Scientists at the University of Central Florida have applied artificial intelligence (AI) to perovskite solar cell research with the aim of developing a system to identify the best materials.
The researchers said machine learning could help scientists developing new perovskite cells or seeking to improve devices, by offering them a tool to define the best “recipes” that take into account factors such as flexibility, stability, efficiency and cost.
The U.S. group collected perovskite data from 2,000 peer-reviewed publications and created more than 300 data points. The information was then analyzed by an AI-based system to define optimal perovskite solar cell combinations.

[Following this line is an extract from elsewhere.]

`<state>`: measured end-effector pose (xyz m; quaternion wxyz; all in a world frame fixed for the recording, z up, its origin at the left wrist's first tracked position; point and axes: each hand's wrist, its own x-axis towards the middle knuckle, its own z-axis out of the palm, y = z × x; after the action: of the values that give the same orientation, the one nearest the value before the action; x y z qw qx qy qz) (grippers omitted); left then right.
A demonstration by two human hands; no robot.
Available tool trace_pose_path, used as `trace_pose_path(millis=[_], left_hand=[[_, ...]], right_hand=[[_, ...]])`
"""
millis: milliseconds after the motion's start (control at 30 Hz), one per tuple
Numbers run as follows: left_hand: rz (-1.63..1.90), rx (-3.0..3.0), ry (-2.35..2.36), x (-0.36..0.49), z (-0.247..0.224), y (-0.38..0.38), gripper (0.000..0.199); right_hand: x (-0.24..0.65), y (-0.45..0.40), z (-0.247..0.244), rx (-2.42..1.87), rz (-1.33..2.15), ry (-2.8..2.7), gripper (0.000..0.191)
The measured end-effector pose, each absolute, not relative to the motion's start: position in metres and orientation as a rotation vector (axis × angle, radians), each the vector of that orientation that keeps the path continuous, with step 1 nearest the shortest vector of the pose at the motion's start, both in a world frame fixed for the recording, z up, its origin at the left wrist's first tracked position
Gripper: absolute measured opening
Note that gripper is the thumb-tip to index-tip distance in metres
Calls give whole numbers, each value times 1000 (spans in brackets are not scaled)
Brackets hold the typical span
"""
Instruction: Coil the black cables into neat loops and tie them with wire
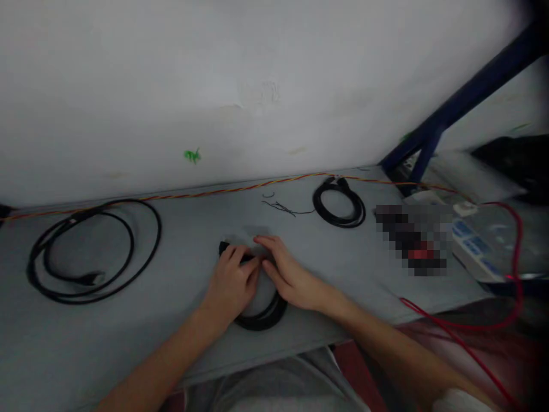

“Our results demonstrate that machine learning tools can be used for crafting perovskite materials and investigating the physics behind developing highly efficient PSCs [perovskite solar cells],” said Jayan Thomas, author of Perovskite Solar Cells: Predictions and Strategies Learned from Machine Learning to Develop High‐Performing Perovskite Solar Cells, published in Advanced Energy Materials. “We also predicted the best recipe to make PSCs with different-band-gap perovskites,” he added.
Similar research was conducted by scientists at the Massachusetts Institute of Technology this year. They developed an accelerated process for screening new perovskite compounds as they searched for those with the potential to be used in high efficiency solar cells. According to the MIT findings, the process sped up the synthesis and analysis of new compounds by a factor of ten and had already highlighted two sets of materials worthy of further study.
Computer modelling can help narrow down candidates as work performed by the University of California, San Diego demonstrated. For certainty, however, scientists must go through the painstaking process of synthesizing and analyzing materials in the lab.